Antonio stared at the opposite wall without the flicker of an eyelid.

“But tell me, dear boy, why didn't you take immediate measures?”

“Measures? What sort of measures?”

“Leave your wife at once, before she got a whiff of the truth. Dear boy, you should have taken the initiative!”

“But how?”

“Well, for example, made off with a peasant girl, or a woman hoicked out of a brothel.”

“I can't think that would have been the proper way to behave.”

“Absolutely not. It would have been the conduct of an out-and-out blackguard.”

“So you see my point? But apart from that I was really happy with Barbara. I was full of all sorts of curious delights and hopes.”

“Even after…?”

“Yes, even after that.”

“I can't understand you.”

“Barbara was not Ingeborg. As far as Ingeborg was concerned, after what happened happened, I was left with a feeling of terror, and if I'd ever come across her again I would have fainted away as surely as if I'd seen my own corpse pass in front of me eyelids closed and all. But it wasn't that way with Barbara. No. I felt her moral sense to be positively majestic – she instilled in me respect for all the churches she had frequented before her marriage. But as far as relations with men were concerned she was spotless as a clean sheet of paper. She knew nothing, she asked nothing, she blushed continually, and whenever I put my arms around her she clung tightly round my neck so that I should be the one to defend her from what I might be about to reveal to her. Like a stubborn child, she went on turning her back on a fact that she had never even encountered. Well uncle, it was a fact
I
was not in a position to reveal to her, but I pretended to believe that I was behaving that way because Barbara was begging me to do so. At the same time, by her side I was neither frigid nor frightened, let alone disgusted. My blood boiled and my head seethed with intense excitement, but this, at a certain point, leaked out through the pores of my skin and was lost in the air, leaving me with the sort of dispersed, ineffectual pleasure that children have in dreams, shortly before they lose their innocence.”

“Pleasant and pleasurable, certainly, pleasant and pleasurable…
but for a day, or a week, or a month – not for three years!”

“But uncle, I was always hoping that things would buck up. I got more and more excited. I was like a car revving up faster and faster but never able to budge.”

“So what then? You threw in the sponge and cocked a snook at the lot of them?”

“Not a bit. As I got more and more worked up, so I grew happier and happier. I could already feel the first inklings, the first real seethings, dawning in Barbara's mind. This girl who, without committing the least misdeed, always in herself irreproachable and upright, was allowing the forebodings of sin to encroach upon the sacred images that filled her thoughts; this girl who, when she got into bed with me, blushed redder and redder every evening and remained for hours on end with a face of flame upon the pillow… uncle, what could I do? This girl made my head spin. Though it's a fact,” he added at once, “that her turmoil became particularly noticeable after the maid – a stupid woman whom we were forced to sack – had explained a good few things to her.”
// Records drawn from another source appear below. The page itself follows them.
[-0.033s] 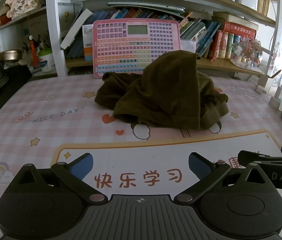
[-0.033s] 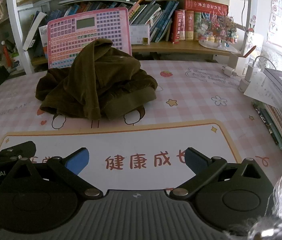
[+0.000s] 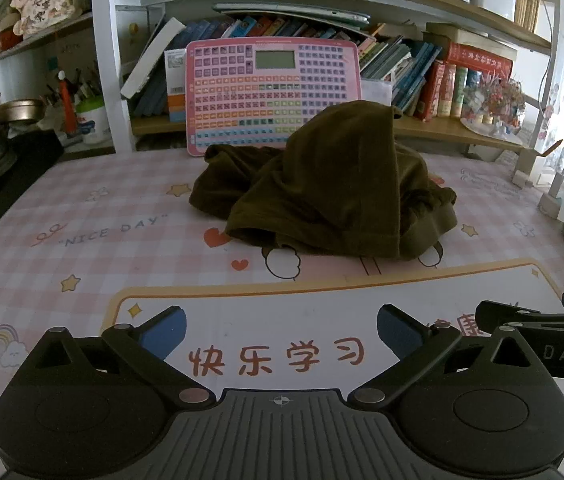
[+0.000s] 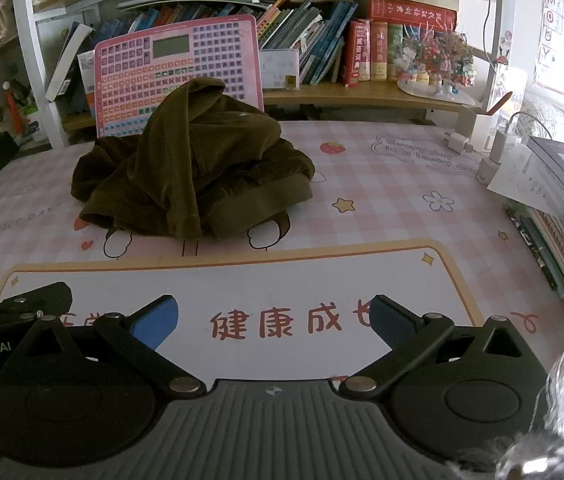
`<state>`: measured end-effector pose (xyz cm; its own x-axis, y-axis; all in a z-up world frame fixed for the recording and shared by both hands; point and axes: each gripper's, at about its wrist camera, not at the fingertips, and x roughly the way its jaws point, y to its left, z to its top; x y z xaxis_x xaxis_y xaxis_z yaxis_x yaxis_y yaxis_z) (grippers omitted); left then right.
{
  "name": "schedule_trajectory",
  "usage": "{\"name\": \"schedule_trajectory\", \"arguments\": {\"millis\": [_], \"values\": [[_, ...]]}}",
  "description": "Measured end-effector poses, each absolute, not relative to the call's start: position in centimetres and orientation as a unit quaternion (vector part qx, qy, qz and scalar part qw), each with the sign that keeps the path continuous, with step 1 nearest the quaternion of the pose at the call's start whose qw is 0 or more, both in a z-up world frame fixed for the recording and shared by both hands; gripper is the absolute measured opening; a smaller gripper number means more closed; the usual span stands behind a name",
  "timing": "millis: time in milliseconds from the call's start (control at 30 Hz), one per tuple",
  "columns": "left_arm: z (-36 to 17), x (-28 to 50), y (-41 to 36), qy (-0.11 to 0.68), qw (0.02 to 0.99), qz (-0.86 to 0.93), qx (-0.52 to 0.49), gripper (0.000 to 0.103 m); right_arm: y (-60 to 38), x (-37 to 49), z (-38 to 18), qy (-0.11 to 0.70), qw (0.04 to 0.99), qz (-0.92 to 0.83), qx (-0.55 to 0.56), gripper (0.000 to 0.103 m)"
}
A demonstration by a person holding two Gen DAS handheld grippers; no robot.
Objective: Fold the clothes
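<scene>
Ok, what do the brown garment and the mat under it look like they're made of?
The brown garment looks like soft velvety or corduroy-type fabric: matte, with a faint sheen along the folds and a plainer ribbed-looking band at the hem; the exact weave is unclear. The mat looks like smooth printed vinyl or plastic: flat, with printed pictures and a slight gloss.

**Materials and finish: findings**

Garment (image 3: 322, 184): dark olive cloth with a soft, velvety nap, matt, and a ribbed hem band. Surface (image 3: 81, 248): covered by a smooth printed mat with a faint sheen, pink check pattern. Left gripper (image 3: 279, 326) and right gripper (image 4: 273, 318): matt black plastic bodies with ribbed grey centre panels and bare metal pivot pins; fingers (image 3: 165, 330) faced with smooth blue pads. Toy keyboard panel (image 3: 271, 92): glossy pink plastic. Shelf board (image 4: 362, 92): pale wood finish.
</scene>
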<state>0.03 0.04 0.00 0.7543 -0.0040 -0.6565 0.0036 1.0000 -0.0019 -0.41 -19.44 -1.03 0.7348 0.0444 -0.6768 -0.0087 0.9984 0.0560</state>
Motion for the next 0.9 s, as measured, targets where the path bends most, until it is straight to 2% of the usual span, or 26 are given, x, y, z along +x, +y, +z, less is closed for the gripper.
{"name": "schedule_trajectory", "arguments": {"millis": [900], "values": [[-0.16, 0.32, 0.26, 0.361, 0.933, -0.004, -0.007, 0.103, -19.3, -0.41, -1.1, 0.367, 0.93, 0.013, 0.022, 0.103]]}}
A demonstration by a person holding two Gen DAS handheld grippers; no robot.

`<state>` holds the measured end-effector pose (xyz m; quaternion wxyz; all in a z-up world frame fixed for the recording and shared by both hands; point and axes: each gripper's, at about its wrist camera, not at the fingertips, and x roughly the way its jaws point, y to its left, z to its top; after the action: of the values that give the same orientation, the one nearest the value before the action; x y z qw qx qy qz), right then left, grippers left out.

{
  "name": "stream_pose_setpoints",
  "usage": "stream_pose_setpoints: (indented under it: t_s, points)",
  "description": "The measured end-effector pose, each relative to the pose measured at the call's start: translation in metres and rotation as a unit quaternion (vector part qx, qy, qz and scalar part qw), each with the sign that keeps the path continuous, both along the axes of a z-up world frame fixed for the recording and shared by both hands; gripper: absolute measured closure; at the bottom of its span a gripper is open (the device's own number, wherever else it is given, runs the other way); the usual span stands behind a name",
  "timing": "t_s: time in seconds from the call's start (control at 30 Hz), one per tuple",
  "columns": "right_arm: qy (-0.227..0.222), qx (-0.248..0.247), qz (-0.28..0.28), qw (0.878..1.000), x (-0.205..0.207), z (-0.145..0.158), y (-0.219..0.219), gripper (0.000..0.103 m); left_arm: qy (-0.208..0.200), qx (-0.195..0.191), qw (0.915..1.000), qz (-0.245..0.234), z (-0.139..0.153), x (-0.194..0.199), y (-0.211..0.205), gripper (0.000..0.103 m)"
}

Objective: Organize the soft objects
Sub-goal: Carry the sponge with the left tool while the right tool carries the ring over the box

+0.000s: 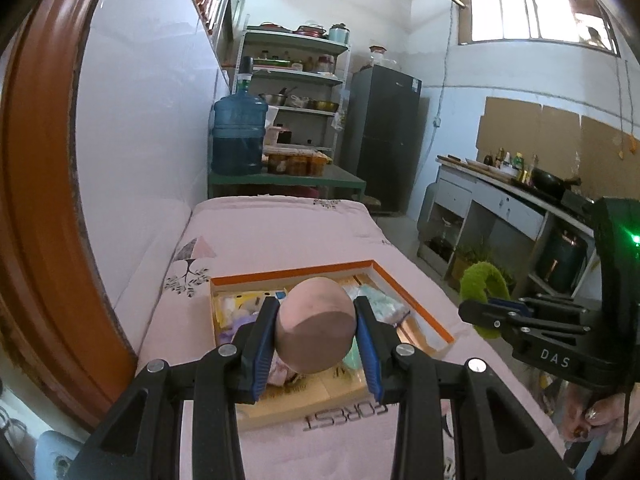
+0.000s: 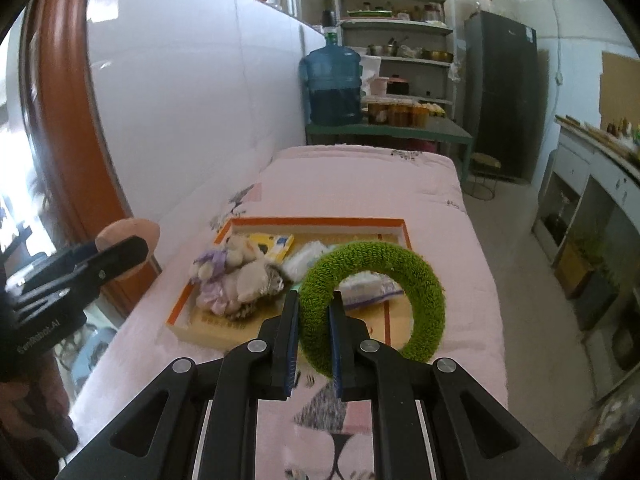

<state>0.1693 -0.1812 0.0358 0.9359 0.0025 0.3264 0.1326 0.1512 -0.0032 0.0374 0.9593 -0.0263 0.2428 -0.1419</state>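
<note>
Left wrist view: left gripper (image 1: 316, 334) clamped on a pinkish-tan foam ball (image 1: 316, 326), blue pads tight against both sides, held up over the near half of the orange-rimmed tray (image 1: 294, 274) on the pink bedding (image 1: 280, 228). Ball blocks most of the tray from here, only scraps of soft stuff peeking out either side. Over at the right edge, right gripper (image 1: 472, 312) side-on with a bit of the fuzzy green ring (image 1: 484, 278) poking out.

Right wrist view: fingers pinched nearly together on the green ring's left arc, ring hanging above the tray's near right part. Way better look into the tray: plush bunny toys (image 2: 232, 276) piled at the left, a yellow packet (image 2: 272, 245) behind them, white and pale bagged bits (image 2: 360, 286) in the middle. Foam ball just a sliver at far left.

Progress guess: several soft things already in the tray, 2 in the air, neither put down yet. Can't tell whether anything else is waiting off-camera.
</note>
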Motion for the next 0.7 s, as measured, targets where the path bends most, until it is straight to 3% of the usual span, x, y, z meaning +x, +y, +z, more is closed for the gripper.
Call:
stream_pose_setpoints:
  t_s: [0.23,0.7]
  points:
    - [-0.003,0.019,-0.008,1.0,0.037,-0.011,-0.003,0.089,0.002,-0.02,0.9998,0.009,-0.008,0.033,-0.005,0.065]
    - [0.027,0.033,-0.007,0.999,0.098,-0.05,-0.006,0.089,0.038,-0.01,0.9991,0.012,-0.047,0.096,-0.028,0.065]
“What?” burst out his uncle. “You mean to say you
knew
that Barbara was in the know?”

“After her conversation with the maid I took my courage in both hands and confessed everything in the minutest detail, as I have to you, uncle. I then asked her if she wanted to go on living with me or to separate.”

“And her answer?”

“She threw her arms around my neck and kissed me in a way I shall never forget. She said we ought to continue to live as close in each other's embrace as two angels. But when she came to bed that night she was scarlet in the face, and I could read her heartbeat in the ribbons knotted on her bosom. Thus started a new period. She found it hard to get to sleep at night, and lay there, as I told you, with her face aflame on the pillow, turned towards me but with eyes tight shut. Every so often she would open them and look me straight in the face, and they
were shining with love, curiosity and joyous premonitions: at which I really and truly began to think that the miracle of 1930 might be repeated, since it was this devout girl who asked it of me nightly in the purest and warmest manner possible. So life slid by very happily and lovingly until suddenly her father, her mother, and she herself, I don't quite know why…”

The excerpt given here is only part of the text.